YOUR GOAL
Locate all lines in the data below that hold "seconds" and show them.

++++++++

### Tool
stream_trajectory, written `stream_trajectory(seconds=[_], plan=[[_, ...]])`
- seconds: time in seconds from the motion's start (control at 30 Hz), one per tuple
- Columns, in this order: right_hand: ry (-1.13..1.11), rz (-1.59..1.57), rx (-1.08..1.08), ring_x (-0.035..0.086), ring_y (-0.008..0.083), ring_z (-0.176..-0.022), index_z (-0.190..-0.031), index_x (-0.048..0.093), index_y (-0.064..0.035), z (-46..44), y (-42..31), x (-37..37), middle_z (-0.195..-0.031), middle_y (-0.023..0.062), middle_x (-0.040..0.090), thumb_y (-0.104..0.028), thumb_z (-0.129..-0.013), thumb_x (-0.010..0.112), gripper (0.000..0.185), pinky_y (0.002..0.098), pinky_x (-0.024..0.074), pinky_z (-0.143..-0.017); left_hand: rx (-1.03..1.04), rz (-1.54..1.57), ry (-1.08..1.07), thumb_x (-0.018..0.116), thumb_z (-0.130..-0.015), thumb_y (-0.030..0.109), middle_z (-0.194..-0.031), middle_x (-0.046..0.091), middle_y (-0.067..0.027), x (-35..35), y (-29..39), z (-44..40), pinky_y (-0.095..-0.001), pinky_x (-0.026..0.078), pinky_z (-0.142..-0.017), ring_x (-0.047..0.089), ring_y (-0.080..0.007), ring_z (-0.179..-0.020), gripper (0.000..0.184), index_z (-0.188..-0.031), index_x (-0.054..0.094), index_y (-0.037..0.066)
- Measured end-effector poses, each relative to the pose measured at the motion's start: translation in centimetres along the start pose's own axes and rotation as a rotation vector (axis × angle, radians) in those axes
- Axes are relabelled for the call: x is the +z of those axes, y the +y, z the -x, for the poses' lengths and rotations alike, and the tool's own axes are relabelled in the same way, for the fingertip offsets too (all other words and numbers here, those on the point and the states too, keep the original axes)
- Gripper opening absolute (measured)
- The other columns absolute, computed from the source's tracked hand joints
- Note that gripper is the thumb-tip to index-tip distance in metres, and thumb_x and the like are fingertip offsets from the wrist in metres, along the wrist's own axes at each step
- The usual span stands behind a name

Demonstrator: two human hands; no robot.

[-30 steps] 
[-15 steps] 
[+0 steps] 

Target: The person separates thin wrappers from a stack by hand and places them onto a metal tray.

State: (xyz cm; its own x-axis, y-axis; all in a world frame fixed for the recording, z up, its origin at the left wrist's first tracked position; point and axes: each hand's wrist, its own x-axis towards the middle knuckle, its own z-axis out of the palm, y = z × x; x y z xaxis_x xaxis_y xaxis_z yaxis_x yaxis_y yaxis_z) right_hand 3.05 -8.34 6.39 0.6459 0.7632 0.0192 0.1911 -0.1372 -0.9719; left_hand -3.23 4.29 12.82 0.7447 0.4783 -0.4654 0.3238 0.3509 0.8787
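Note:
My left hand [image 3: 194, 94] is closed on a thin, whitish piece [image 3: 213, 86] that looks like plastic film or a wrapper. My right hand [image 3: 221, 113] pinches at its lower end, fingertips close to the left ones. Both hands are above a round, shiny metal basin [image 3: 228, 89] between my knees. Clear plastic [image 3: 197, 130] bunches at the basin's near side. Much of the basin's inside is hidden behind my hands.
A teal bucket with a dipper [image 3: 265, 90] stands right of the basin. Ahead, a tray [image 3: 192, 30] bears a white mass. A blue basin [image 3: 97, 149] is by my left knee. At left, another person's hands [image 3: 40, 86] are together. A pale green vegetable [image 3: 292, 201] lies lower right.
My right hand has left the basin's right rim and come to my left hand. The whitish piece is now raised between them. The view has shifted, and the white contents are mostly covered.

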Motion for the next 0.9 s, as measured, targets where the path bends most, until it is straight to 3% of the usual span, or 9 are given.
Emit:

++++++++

WRITTEN REPLY
stream_trajectory, written `stream_trajectory(seconds=[_], plan=[[_, ...]])`
- seconds: time in seconds from the motion's start (control at 30 Hz), one per tuple

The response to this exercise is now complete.